Unfortunately, once profit becomes attached to a concept and that concept falls victim to marketing and advertising, the original value of the idea can become lost or distorted. Examples include "natural," "no preservatives," "low fat," "sugar free" and the many other slogans outlined in various Wysong pet health articles. Now "organic" gets to join the unfortunate list of slogans that are being used to lead consumers toward purchases, not health.
To not be misled, the consumer must keep health central in focus. Organic in and of itself does not make health, it merely might contribute as one factor among many to that end. In fact, organic combined with other unhealthy factors could mean disease, not health. For example, organic soybeans, rice, wheat, flax or any grain eaten raw has the potential to kill due to the anti-nutritional elements of grains and legumes in their raw state. Cooked organic grains fed to pet carnivores or people as a predominant part of the diet can be detrimental to health as well since cooking creates toxins, and grains are not what carnivores and omnivores are genetically adapted to. (See Dr. Wysong’s, Truth About Pet Foods book.) The point is that organic can be more toxic than the chemicals they are intended to eliminate if other health factors are not taken into consideration.
But consumers – even well intentioned and health motivated ones – too often look for the simple and easy way in a cluttered marketplace. Confusion is understandable given the glut of brands flooding the shelves of stores. Attaching to one simple concept like "organic" is the easy way. Responding to simplistic slogans like "organic pet food " without a consideration of the other important factors required to create health is a serious mistake.
Since organic ingredients are expensive and difficult to find (and there are not enough of these ingredients to feed the pet population even if they were all taken away from the human supply chain), many producers attempt to create the illusion of organic without actually doing it. Sadly – as discussed in the Pet Food Ingredient Game – consumers are all too willing to be buffaloed and believe they can get something for nothing.
For example, organic meats can cost as much as $10-$15 per pound at the meat counter. Yet consumers apparently think pet food manufacturers are magicians and can create an organic pet food for around a dollar a pound. That means the producer buys the organic meat, transports it to the factory, mixes it with other ingredients, processes, dries, packages, palletizes, pays employees and ships to distributors. The distributor has to buy it for 25-50 cents per pound because he has to warehouse it, ship it to stores and pay employees. The store will buy it from the distributor for 50-75 cents per pound, pay for advertising, staff and a hefty mortgage. This does not count all the marketing costs which must be built into the product and which can exceed all the other costs combined. So add all this up and please explain to yourself how you are getting a truly "organic" pet food for a dollar or two a pound.

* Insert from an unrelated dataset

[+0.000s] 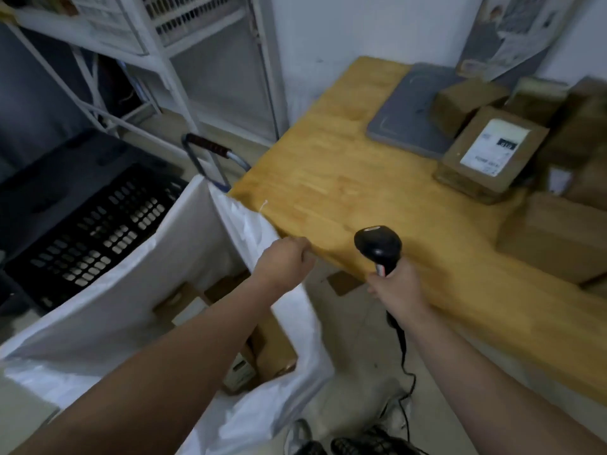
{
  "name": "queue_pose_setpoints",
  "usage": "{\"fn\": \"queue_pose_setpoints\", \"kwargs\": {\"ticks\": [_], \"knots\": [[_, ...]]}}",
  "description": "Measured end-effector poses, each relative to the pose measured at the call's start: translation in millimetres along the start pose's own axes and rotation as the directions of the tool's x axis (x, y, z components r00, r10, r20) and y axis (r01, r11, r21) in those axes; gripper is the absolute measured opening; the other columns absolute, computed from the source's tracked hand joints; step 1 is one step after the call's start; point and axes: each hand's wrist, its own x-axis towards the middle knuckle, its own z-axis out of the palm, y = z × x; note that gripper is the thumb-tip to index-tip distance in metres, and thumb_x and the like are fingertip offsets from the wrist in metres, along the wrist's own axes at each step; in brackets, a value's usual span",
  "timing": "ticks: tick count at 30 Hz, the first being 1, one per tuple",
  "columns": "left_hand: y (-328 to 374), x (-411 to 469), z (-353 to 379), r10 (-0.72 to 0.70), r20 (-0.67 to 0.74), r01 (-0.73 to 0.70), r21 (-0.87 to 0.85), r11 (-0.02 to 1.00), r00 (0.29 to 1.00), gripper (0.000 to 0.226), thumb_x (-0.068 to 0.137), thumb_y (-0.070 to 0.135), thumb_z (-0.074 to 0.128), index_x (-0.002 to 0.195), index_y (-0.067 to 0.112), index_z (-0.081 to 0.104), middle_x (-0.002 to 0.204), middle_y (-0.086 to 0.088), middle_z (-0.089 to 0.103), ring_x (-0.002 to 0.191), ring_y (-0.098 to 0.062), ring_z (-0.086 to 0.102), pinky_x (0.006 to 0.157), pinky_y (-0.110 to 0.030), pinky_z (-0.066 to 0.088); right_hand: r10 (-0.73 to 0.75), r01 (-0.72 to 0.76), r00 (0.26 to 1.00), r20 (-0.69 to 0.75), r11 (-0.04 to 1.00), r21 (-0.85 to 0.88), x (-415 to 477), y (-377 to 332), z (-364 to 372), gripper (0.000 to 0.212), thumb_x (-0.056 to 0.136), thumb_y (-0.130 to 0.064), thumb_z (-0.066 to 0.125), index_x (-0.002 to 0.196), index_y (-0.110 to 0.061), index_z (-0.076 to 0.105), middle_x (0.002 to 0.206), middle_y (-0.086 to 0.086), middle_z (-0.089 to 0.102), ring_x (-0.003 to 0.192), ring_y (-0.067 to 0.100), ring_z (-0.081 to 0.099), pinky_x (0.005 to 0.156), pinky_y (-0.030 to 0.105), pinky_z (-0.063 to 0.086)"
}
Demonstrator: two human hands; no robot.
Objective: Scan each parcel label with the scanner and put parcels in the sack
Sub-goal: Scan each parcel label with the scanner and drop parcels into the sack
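Currently: wooden counter [328,165] at right, with a labelled parcel [489,152] among others at its far right end. Open white sack [108,310] stands left of it, boxes [276,346] inside. Left hand [284,261] grips the sack's right rim; right hand [395,287] grips the black scanner [377,247] over the near counter edge.

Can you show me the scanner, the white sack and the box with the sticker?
scanner [377,246]: head view, its black head.
white sack [108,310]: head view, its inside wall.
labelled parcel [489,148]: head view, its white label.
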Motion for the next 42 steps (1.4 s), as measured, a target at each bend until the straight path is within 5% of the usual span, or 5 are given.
{"fn": "queue_pose_setpoints", "kwargs": {"ticks": [18,24,29,37,42], "knots": [[253,190,36,0.297,-0.001,-0.297,-0.045,0.954,0.955,0.043,0.095,0.03,0.056,0.134,0.012,0.053,0.129,-0.01,0.054,0.117,-0.026,0.053,0.097,-0.034,0.043,0.087,0.053,0.926,-0.366,0.934,0.354,120,-7,-266,0.018,0.086,-0.002,0.064,0.102,-0.006,0.056,0.082,0.021,0.065,0.062,0.026,0.062,0.063,0.037,0.055],[263,257,41,0.107,0.057,-0.084,-0.312,0.946,0.993,0.057,0.091,0.035,0.064,0.138,0.011,0.044,0.132,-0.01,0.044,0.119,-0.028,0.051,0.101,-0.034,0.039,0.106,0.049,0.931,-0.35,0.913,0.406,167,-28,-274,0.023,0.084,-0.002,0.065,0.102,-0.015,0.057,0.081,0.009,0.066,0.063,0.018,0.064,0.054,0.026,0.051],[264,302,42,-0.057,0.327,0.247,-0.577,0.778,0.943,0.082,0.087,0.049,0.064,0.151,0.015,0.025,0.15,-0.01,0.037,0.134,-0.031,0.04,0.109,-0.043,0.035,0.135,0.021,0.946,-0.295,0.882,0.47,212,-42,-278,0.031,0.086,-0.009,0.068,0.111,-0.023,0.056,0.101,-0.001,0.068,0.097,0.019,0.065,0.085,0.035,0.056],[249,327,63,0.039,0.494,0.381,-0.717,0.584,0.869,0.087,0.076,0.051,0.074,0.147,0.022,0.032,0.141,-0.001,0.05,0.124,-0.022,0.047,0.11,-0.042,0.034,0.281,-0.143,0.952,-0.122,0.759,0.635,238,-27,-258,0.036,0.087,-0.013,0.069,0.121,-0.013,0.059,0.106,0.002,0.071,0.093,0.016,0.065,0.077,0.031,0.051],[252,315,60,0.084,0.397,0.356,-0.884,0.304,0.914,0.058,0.085,0.02,0.071,0.131,0.031,0.037,0.121,-0.001,0.057,0.106,-0.02,0.06,0.074,-0.026,0.052,0.272,-0.141,0.957,-0.097,0.734,0.665,237,-27,-257,0.037,0.087,-0.016,0.069,0.122,-0.017,0.057,0.11,0.003,0.068,0.096,0.019,0.064,0.071,0.031,0.051]]}}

Although there are now regulations as to what can be said on labels based upon what elements in the food are organic, that does not prevent marketing shenanigans. It is always easier to say something than to do it. For example, producers may claim that they have organic ingredients (one has an officious looking starburst on the front of the package stating "organic inside"), but that can be said in truth if only one molecule in the pet food package is organic.
Thus we now have a wave of "organic" pet foods positioning themselves as the solution to pet health and pet nutrition. The problem is all of these products are predominantly grains (much cheaper than meats) and all of them are cooked. These two pet food features (organic or not) destroy health, not create it. There is not a shred of evidence that feeding such organic foods to pets in the form of so-called "100% complete and balanced" diets does anything more to contribute to health than their non-organic counterparts. On the other hand, there is a lot that proves such pet feeding practices are the direct cause of a host of cruel, crippling and deadly chronic degenerative diseases in pets ... the very thing health conscious consumers are trying to spare their pets from. It is an incredible tragedy.

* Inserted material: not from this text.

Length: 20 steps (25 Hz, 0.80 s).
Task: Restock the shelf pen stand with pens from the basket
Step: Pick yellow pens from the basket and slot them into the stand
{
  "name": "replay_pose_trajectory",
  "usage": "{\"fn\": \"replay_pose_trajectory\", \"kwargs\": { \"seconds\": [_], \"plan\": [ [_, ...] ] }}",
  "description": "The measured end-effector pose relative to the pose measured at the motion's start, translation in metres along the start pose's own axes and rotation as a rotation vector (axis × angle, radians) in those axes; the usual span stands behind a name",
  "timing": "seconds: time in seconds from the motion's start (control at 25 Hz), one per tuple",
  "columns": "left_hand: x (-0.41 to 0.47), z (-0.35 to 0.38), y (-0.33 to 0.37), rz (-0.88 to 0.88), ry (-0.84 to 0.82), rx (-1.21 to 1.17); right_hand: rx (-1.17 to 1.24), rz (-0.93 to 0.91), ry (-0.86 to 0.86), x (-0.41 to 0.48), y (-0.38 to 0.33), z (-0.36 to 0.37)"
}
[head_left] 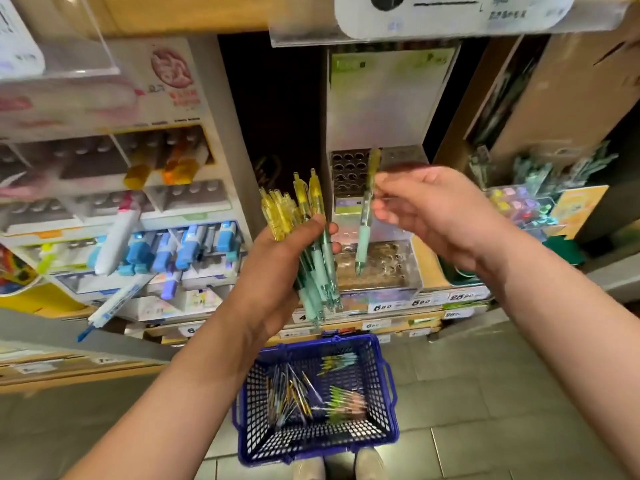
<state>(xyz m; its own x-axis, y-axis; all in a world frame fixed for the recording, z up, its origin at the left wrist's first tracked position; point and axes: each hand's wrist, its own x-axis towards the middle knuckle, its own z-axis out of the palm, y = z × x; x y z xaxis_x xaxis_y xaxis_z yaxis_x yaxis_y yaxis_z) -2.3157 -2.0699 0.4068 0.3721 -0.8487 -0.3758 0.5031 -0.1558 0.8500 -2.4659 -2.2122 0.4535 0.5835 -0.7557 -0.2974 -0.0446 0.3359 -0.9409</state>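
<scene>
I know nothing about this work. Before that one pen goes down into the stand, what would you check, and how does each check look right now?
1. Hold on the single pen: ok. The right hand pinches it near the top, tip down.
2. Tip over the pen stand: ok. It hangs above the holed tray, but I cannot tell which hole.
3. Free holes: ok. Many look empty.
4. Bunch of pens: ok. The left hand grips it, clear of the stand.
5. Stock in the basket: ok. More pens lie inside.
6. Right stand for this pen type: cannot tell. The labels are blurred.
</scene>
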Motion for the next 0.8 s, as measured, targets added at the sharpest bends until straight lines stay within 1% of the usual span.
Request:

If health is the goal, here is the intelligent way to achieve that. Feed a variety of foods. Any food – organic or not – can create sensitivities, allergies and toxicities if fed exclusively. Also remember this principle: the dose makes the poison. Even water and oxygen are poisonous in sufficient doses. Organic pet foods can be poisonous if cooked, grain-based and fed exclusively. On the other hand, non-organic (which does not necessarily mean they are laden with chemicals or chemicals in sufficient dose to cause a problem) foods can greatly contribute to health if not fed exclusively. Incorporate raw pet foods that fit the genetic expectation of pets as a part of the feeding cycle. Choose products from a producer that knows the science and practice of feeding for health, not just a marketing firm with slogans and sound bites. (See Comparing Pet Foods Based Upon What Matters). Buy organic meats and vegetables from the grocer and feed them periodically. Learn the Wysong variable pet feeding program and the many raw, processed pet food and cat and dog supplement options provided by our 30 years of research. Yes, this is a little more involved than pouring a food out of a bag meal after meal, but your pet and his/her health will very much appreciate the effort. (Listen to the Master Key to Health CD by Dr. Wysong and explore the wonderful pet health and nutrition educational materials available throughout our Wysong Learn section.)
Always remember, the most important organic ingredient your companion animal needs for optimal pet health is your informed mind.